§ TRY IT: All lines from the first one in the listing below to the one holding "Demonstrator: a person", inclusive, are to be copied exactly.

§ DATA:

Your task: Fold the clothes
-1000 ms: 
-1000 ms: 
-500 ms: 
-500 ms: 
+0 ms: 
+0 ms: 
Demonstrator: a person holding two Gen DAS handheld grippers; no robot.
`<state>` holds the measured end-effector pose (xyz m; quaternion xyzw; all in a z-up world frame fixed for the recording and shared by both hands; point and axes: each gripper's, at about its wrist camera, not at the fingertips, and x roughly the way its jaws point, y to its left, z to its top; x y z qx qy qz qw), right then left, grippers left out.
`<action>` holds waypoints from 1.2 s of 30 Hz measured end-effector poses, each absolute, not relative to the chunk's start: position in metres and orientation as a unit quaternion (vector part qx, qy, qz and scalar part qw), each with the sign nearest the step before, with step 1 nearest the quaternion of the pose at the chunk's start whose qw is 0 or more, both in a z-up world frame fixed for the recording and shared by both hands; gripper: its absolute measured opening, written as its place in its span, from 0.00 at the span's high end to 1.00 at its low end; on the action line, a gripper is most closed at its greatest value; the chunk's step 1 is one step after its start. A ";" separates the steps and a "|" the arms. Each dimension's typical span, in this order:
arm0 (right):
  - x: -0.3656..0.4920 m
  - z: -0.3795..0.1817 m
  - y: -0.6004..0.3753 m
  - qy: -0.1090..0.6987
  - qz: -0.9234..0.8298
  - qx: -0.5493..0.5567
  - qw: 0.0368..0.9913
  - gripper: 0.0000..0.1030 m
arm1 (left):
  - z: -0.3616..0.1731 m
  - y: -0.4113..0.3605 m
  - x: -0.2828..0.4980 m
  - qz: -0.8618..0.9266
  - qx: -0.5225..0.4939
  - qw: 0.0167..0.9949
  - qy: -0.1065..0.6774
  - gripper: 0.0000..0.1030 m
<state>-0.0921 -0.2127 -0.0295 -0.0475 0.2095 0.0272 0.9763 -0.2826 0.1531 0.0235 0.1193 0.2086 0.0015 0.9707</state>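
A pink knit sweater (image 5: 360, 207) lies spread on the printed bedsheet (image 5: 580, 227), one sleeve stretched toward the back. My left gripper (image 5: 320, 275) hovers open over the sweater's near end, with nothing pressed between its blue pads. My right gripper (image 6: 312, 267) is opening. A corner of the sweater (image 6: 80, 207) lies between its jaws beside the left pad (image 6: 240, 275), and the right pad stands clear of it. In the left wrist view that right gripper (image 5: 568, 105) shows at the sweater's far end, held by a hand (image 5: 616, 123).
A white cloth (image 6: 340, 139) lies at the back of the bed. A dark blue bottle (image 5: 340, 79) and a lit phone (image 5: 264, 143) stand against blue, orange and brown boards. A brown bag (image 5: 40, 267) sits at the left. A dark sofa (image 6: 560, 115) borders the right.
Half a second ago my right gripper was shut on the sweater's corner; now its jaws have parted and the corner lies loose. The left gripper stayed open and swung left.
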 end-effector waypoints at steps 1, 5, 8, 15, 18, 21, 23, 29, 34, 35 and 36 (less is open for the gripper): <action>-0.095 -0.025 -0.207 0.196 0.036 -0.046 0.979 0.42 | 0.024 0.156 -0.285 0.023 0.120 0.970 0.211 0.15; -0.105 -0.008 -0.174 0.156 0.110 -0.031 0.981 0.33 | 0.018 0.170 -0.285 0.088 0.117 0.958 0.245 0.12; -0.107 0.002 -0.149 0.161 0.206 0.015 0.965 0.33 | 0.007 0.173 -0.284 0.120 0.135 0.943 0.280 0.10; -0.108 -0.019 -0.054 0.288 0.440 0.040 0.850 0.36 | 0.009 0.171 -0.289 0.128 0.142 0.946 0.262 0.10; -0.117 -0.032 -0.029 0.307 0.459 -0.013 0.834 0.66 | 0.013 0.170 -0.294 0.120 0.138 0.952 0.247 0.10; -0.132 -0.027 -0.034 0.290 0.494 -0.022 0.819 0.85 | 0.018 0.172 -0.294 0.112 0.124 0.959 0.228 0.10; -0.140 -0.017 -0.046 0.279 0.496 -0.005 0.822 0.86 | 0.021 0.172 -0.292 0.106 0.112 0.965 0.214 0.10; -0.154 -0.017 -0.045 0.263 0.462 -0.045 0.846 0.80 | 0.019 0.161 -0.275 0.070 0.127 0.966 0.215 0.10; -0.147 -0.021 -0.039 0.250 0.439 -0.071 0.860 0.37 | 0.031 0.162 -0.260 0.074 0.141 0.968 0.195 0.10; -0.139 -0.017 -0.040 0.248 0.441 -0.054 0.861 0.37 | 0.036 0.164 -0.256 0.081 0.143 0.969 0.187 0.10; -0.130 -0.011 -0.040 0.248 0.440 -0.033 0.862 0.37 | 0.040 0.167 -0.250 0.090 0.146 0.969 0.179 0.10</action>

§ ANSWER AREA:
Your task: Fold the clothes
-1000 ms: 
-1000 ms: 
-500 ms: 
-500 ms: 
+0 ms: 
+0 ms: 
Demonstrator: a person holding two Gen DAS handheld grippers; no robot.

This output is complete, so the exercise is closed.